Только вдвоем им было не оскорбительно и не больно. Они мало говорили между собой. Ежели они говорили, то о самых незначительных предметах. И та и другая одинаково избегали упоминания о чем нибудь, имеющем отношение к будущему.
Признавать возможность будущего казалось им оскорблением его памяти. Еще осторожнее они обходили в своих разговорах все то, что могло иметь отношение к умершему. Им казалось, что то, что они пережили и перечувствовали, не могло быть выражено словами. Им казалось, что всякое упоминание словами о подробностях его жизни нарушало величие и святыню совершившегося в их глазах таинства.
Беспрестанные воздержания речи, постоянное старательное обхождение всего того, что могло навести на слово о нем: эти остановки с разных сторон на границе того, чего нельзя было говорить, еще чище и яснее выставляли перед их воображением то, что они чувствовали.

Но чистая, полная печаль так же невозможна, как чистая и полная радость.
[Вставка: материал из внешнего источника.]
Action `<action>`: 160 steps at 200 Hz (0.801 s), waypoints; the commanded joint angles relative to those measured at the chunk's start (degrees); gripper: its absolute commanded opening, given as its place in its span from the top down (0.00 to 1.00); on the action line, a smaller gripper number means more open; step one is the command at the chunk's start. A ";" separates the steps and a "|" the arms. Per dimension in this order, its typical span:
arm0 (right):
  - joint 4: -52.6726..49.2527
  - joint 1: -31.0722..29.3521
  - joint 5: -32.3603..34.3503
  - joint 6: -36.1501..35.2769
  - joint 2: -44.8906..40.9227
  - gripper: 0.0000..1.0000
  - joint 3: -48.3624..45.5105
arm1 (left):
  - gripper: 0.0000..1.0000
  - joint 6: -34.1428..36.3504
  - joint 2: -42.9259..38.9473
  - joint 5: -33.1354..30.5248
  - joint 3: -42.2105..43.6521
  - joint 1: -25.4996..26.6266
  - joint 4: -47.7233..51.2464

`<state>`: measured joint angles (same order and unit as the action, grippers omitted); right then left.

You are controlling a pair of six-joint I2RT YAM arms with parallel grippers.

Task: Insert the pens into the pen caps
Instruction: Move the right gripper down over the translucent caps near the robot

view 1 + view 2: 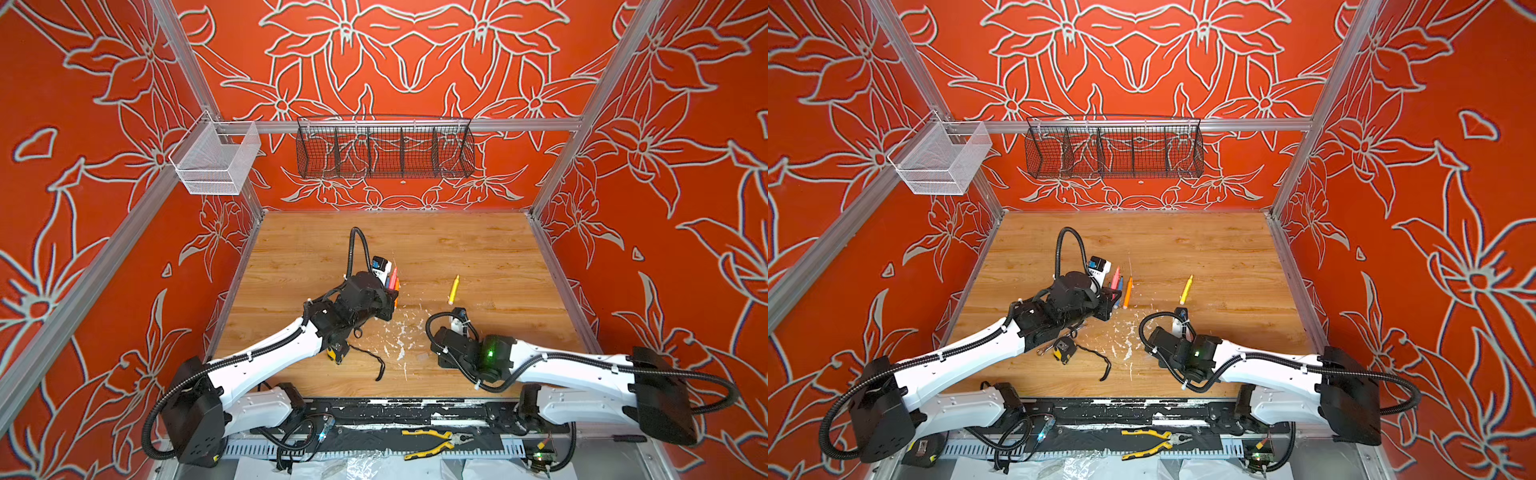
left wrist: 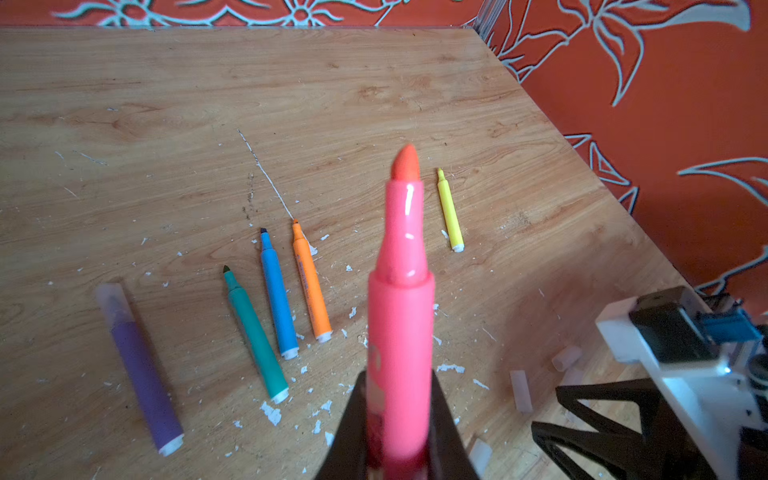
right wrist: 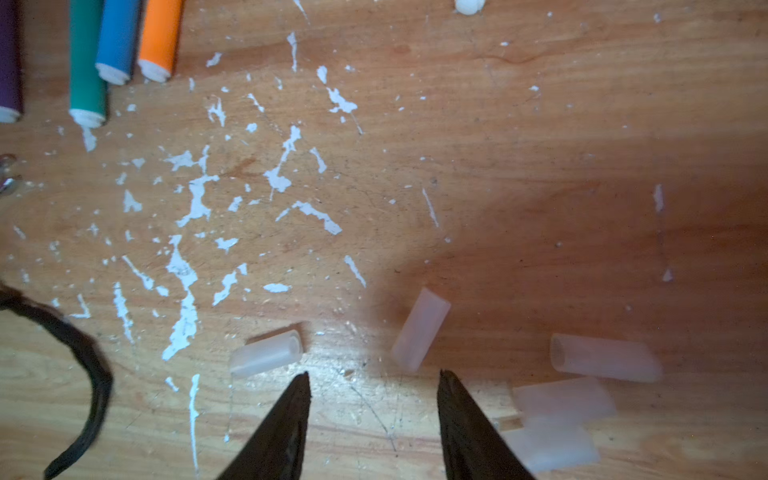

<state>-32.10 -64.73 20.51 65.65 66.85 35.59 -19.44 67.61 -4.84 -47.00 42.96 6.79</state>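
My left gripper [image 2: 398, 376] is shut on the pink pen [image 2: 401, 291], which points away from the camera with its bare tip up. On the wooden table lie a purple pen [image 2: 141, 370] with a clear cap [image 2: 112, 301] over its tip, and bare-tipped teal [image 2: 254, 334], blue [image 2: 277, 297], orange [image 2: 311, 282] and yellow [image 2: 450, 212] pens. My right gripper [image 3: 374, 376] hangs open just over the table with nothing between its fingers. Several loose clear pen caps lie round it, one [image 3: 266, 353] by one fingertip and another [image 3: 420, 329] by the other.
White paint flecks [image 3: 187, 270] cover the table's middle. A yellow tape measure [image 1: 1064, 348], a silver wrench [image 1: 1059, 338] and a black strap [image 1: 376, 361] lie under the left arm. Yellow pliers [image 1: 432, 442] rest on the front rail. A black wire basket [image 1: 384, 147] and a white mesh basket [image 1: 216, 162] hang high at the back.
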 commanded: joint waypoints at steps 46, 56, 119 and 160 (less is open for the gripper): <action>1.13 -0.43 1.77 4.33 2.62 0.46 -3.58 | 1.00 -0.37 0.94 -2.84 1.73 -0.24 -4.75; 1.12 -0.40 2.02 4.30 3.93 0.47 -3.15 | 1.00 -0.53 0.80 -2.90 2.25 -0.23 -4.83; 5.36 -0.39 2.87 5.58 14.09 0.48 -0.59 | 1.00 -0.28 0.46 -2.31 3.86 -0.24 -6.64; 8.83 -0.39 3.78 7.06 15.62 0.53 -2.17 | 1.00 0.75 3.09 -2.07 1.49 -0.25 -5.37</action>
<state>-24.60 -64.73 24.82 69.54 80.77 34.81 -19.31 69.25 -6.57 -43.70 42.96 1.32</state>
Княжна Марья, по своему положению одной независимой хозяйки своей судьбы, опекунши и воспитательницы племянника, первая была вызвана жизнью из того мира печали, в котором она жила первые две недели. Она получила письма от родных, на которые надо было отвечать; комната, в которую поместили Николеньку, была сыра, и он стал кашлять. Алпатыч приехал в Ярославль с отчетами о делах и с предложениями и советами переехать в Москву в Вздвиженский дом, который остался цел и требовал только небольших починок. Жизнь не останавливалась, и надо было жить. Как ни тяжело было княжне Марье выйти из того мира уединенного созерцания, в котором она жила до сих пор, как ни жалко и как будто совестно было покинуть Наташу одну, – заботы жизни требовали ее участия, и она невольно отдалась им. Она поверяла счеты с Алпатычем, советовалась с Десалем о племяннике и делала распоряжения и приготовления для своего переезда в Москву.
Наташа оставалась одна и с тех пор, как княжна Марья стала заниматься приготовлениями к отъезду, избегала и ее.
Княжна Марья предложила графине отпустить с собой Наташу в Москву, и мать и отец радостно согласились на это предложение, с каждым днем замечая упадок физических сил дочери и полагая для нее полезным и перемену места, и помощь московских врачей.
– Я никуда не поеду, – отвечала Наташа, когда ей сделали это предложение, – только, пожалуйста, оставьте меня, – сказала она и выбежала из комнаты, с трудом удерживая слезы не столько горя, сколько досады и озлобления.